What does that mean in concrete terms?

Imagine: your workday is over. You take your bag, put on your jacket and just when you grab the door handle, the phone rings. What do you do: do you take a sprint towards the telephone or do you think: 'Tomorrow is another day' and do you quickly close the door behind you? If you are an involved employee, do the first. You answer the phone because you feel emotionally involved in your work and are willing to do something extra when the situation demands it. Other behavioral examples are:

- You talk about 'we' instead of 'them' when you talk about the organization.
- When you make a proposal, you take into account the organizational culture of the organization.
- You bring your own behavior in line with the culture, needs, priorities and goals of the organization.
- You adapt to the values, norms and rules of conduct of the organization.
- You take responsibility yourself and don't hide behind higher management levels or other departments.
- You provide constructive criticism on plans and intentions of management.
- You show that you support decisions that are useful to the organization, even if they are less popular or controversial.

Involvement also means that you are proud of the company where you work and that shows. For example: if someone asks you what you do for a living at a party, you don't say in a printed tone: "Oh, something with computers and sales", but your eyes start to shine and you say enthusiastically: "I work as a technical account manager at company X, the best ICT service provider in Europe. A great company to work for. "

Satisfaction vs. involvement

Satisfaction and commitment, is that more or less the same? No, there is a big difference between satisfaction and commitment. Satisfaction reflects a mood and is mainly linked to satisfaction with the work itself. It's just the tip of the iceberg. Involvement goes a layer deeper. That shows to what extent you feel connected to the goals of the organization, you feel inspired and you've inspiration.

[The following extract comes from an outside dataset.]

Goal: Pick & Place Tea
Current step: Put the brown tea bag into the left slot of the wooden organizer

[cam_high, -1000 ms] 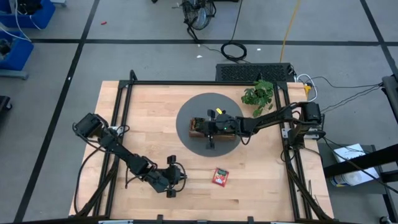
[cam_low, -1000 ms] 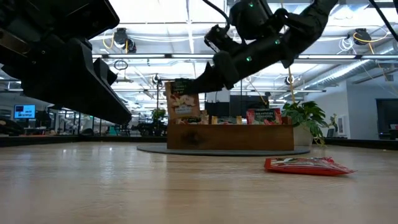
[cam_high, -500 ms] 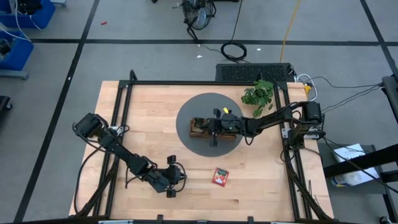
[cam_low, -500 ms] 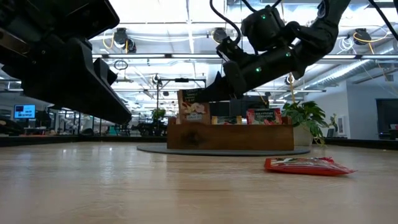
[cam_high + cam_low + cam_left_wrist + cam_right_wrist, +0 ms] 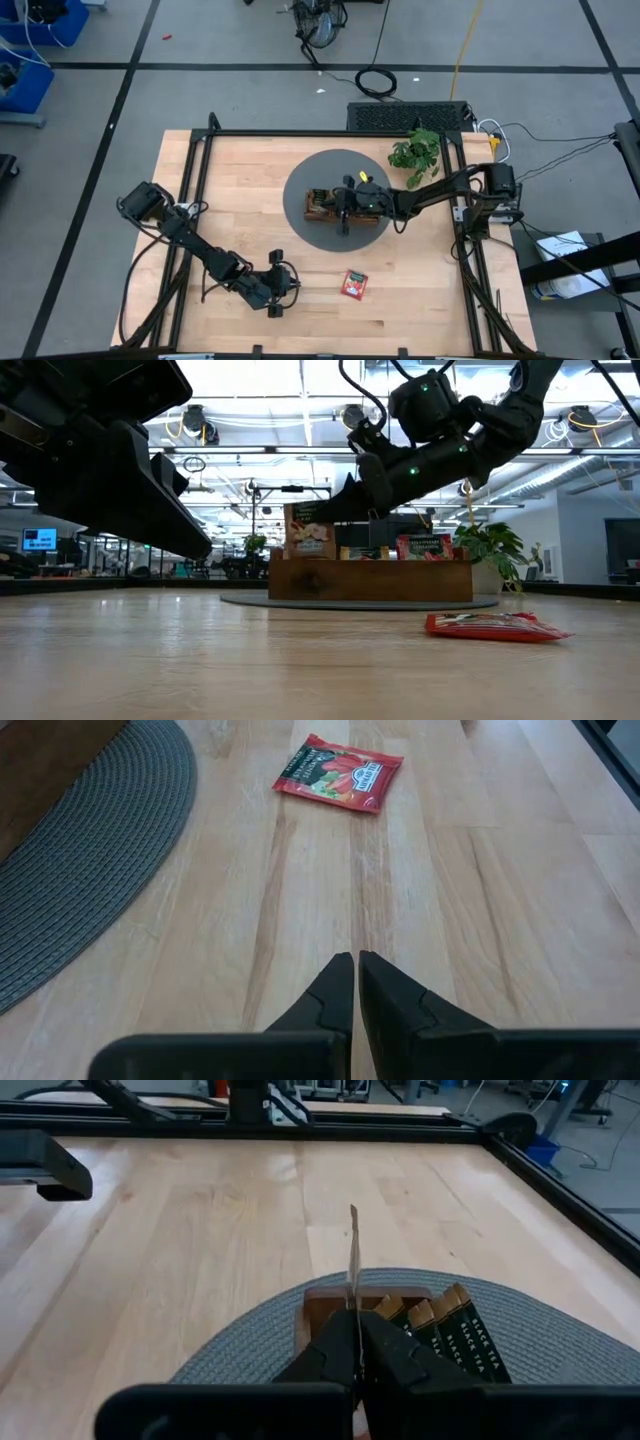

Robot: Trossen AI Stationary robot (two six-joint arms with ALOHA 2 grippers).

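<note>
the right gripper (image 5: 335, 510), at frame centre, pinches a cream-white tea sachet (image 5: 309, 531) upright over the left end of the wooden tray (image 5: 370, 580) on the round grey mat (image 5: 300, 185). the left gripper (image 5: 355, 965) rests lower left, fingers together, empty. a red sachet (image 5: 354, 284) lies flat at lower centre.

Right gripper (image 5: 355, 1342) closed, arm stretched over table centre, left gripper (image 5: 355, 982) closed, arm low near front edge
</note>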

Do you've control over involvement?

Whether you feel involved as an employee in the organization for which you work depends to a large extent on that organization itself, with the conduct of your manager playing a crucial role. Reorganisations, cutbacks, mergers, but also a different view on the performance of your work can considerably reduce your involvement in your work.

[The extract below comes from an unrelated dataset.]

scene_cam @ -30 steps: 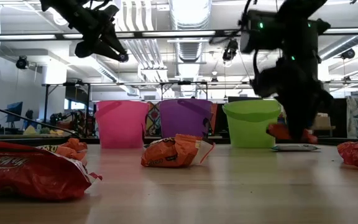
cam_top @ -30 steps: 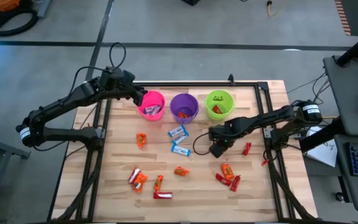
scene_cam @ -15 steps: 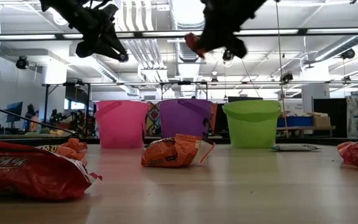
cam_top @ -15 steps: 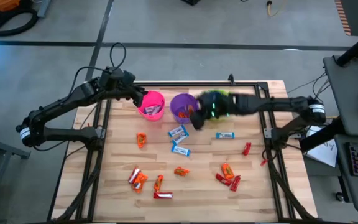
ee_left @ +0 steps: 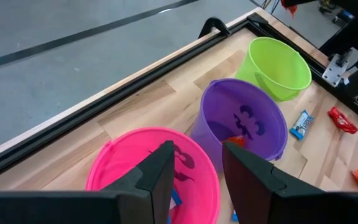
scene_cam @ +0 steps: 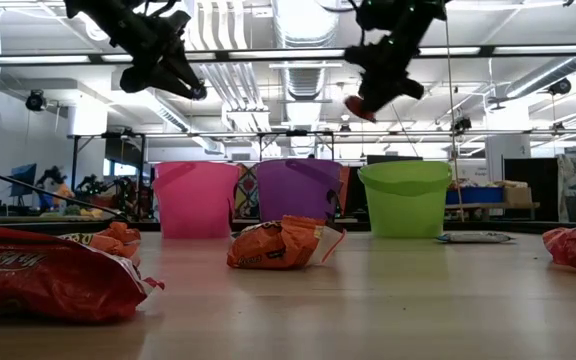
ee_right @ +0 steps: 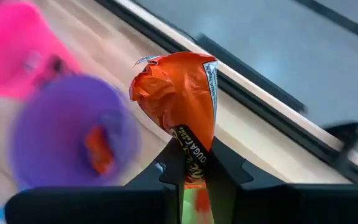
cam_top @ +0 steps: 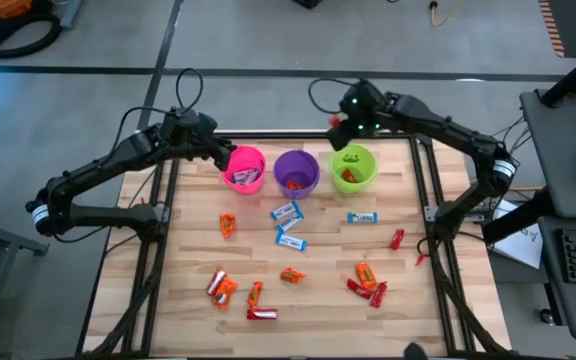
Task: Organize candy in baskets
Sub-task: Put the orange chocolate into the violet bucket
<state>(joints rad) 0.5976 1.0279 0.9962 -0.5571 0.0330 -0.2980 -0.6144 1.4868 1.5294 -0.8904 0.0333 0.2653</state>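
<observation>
My right gripper [cam_top: 342,120] is high above the table's far edge, just beyond the lime green bucket [cam_top: 353,167], and is shut on an orange candy bar [ee_right: 179,93]. My left gripper [ee_left: 196,163] hovers open over the pink bucket [cam_top: 245,168] and holds nothing. The purple bucket [cam_top: 296,172] stands between the other two, and all three stand in a row near the far edge. Some candy lies inside the pink and purple buckets. More orange, red and blue-and-white candy [cam_top: 286,212] lies scattered flat on the table. My right gripper pinches the orange candy bar by one end of its wrapper [ee_right: 193,148] between the two fingers. The rest of the bar sticks out past the fingertips. It is lifted clear and hangs below the gripper [scene_cam: 357,107], high above the buckets.
A blue-and-white bar [cam_top: 362,217] lies near the green bucket, and two more [cam_top: 290,240] lie at mid table. Orange and red bars [cam_top: 220,287] [cam_top: 366,280] cluster along the near half. A black frame [cam_top: 298,133] borders the table's far edge.
My right gripper has risen from the table right of centre with the orange candy, swung past the purple bucket and gone on up toward the far edge beyond the green bucket. A blue-and-white bar shows where the gripper was.
</observation>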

Factors that influence engagement are:

- Career opportunities within the organization
- Organizational policy and corporate culture
- Leadership (from the highest boss of the organization)
- Available means to perform the function
- Recognition for personal performance

How do you show that you are involved in a job application?

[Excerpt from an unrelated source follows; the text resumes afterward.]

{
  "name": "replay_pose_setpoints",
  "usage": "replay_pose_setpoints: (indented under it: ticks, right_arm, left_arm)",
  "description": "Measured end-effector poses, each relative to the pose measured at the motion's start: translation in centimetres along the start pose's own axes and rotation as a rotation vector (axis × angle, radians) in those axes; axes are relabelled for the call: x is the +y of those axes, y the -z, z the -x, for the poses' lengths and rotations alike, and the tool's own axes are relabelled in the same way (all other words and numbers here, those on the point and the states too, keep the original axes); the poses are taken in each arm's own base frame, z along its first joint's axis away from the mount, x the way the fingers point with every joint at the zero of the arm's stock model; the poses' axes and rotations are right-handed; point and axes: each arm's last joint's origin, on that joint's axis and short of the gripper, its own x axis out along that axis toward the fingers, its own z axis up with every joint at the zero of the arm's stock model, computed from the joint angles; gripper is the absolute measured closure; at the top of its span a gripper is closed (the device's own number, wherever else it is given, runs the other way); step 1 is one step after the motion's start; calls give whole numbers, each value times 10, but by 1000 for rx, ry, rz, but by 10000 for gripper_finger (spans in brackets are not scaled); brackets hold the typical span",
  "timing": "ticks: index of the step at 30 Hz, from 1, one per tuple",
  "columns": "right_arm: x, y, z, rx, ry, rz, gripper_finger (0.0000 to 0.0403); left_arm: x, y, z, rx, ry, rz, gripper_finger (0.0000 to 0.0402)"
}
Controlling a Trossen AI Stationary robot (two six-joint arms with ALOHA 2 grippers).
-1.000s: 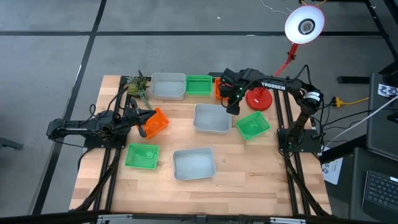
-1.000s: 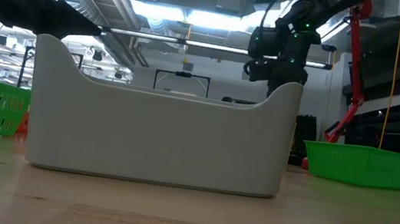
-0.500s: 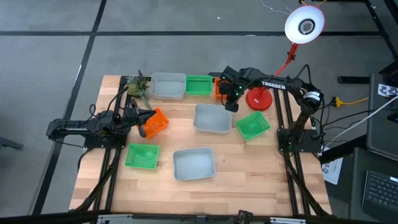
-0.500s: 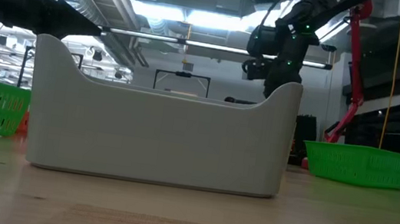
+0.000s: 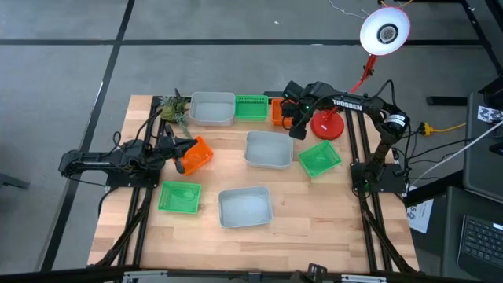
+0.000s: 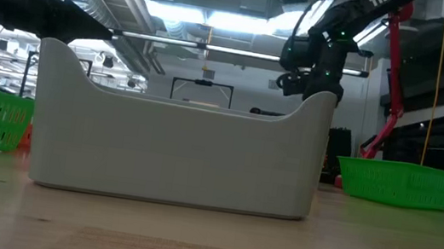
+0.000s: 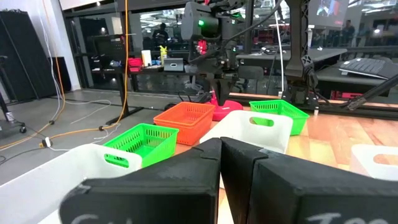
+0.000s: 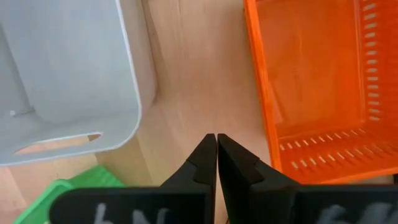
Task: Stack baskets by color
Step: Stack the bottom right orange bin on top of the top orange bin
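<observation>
My right gripper point(image 5: 295, 123) point(image 8: 216, 144) is shut and empty. It points down over bare wood between an orange basket point(image 5: 277, 111) point(image 8: 317, 93) and a pale grey basket point(image 5: 268, 149) point(image 8: 62, 74). Other baskets sit flat on the table: grey point(image 5: 212, 108) and green point(image 5: 251, 107) at the far side, green point(image 5: 320, 159) at the right, green point(image 5: 179, 196) and grey point(image 5: 245, 207) point(image 6: 177, 136) near the front. My left gripper point(image 5: 182, 155) point(image 7: 221, 149) waits shut at the left, by another orange basket point(image 5: 200, 153). My left gripper's shut fingers lie level over the left edge of the orange basket point(image 5: 191, 157). I cannot tell whether they touch it. The basket sits on the table.
A red lamp base point(image 5: 327, 126) stands just right of my right gripper, its stem rising to a white lamp head point(image 5: 384, 31). A tangle of green parts point(image 5: 174, 108) sits at the far left corner. Bare wood shows along the front edge point(image 5: 314, 236).
</observation>
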Motion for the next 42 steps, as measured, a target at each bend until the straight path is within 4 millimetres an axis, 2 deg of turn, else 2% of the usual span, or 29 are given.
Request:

Example: you've set your sights on a combination position of nurse and team coordinator at a hospital. In the vacancy text you can read that they are looking for an involved person, because the hospital considers professional and personal care to be of paramount importance. For example, in your.application letter you can put it as follows:

- I think it's very important that patients feel at home in the nursing ward. And that involvement doesn't end once I have waved goodbye to the patient. I see to it that every patient is called afterwards to find out how he or she is doing after discharge.
- I also read professional journals such as 'Nursing', because I want to stay well informed about new developments in the sector and about technical issues such as guidelines and protocols.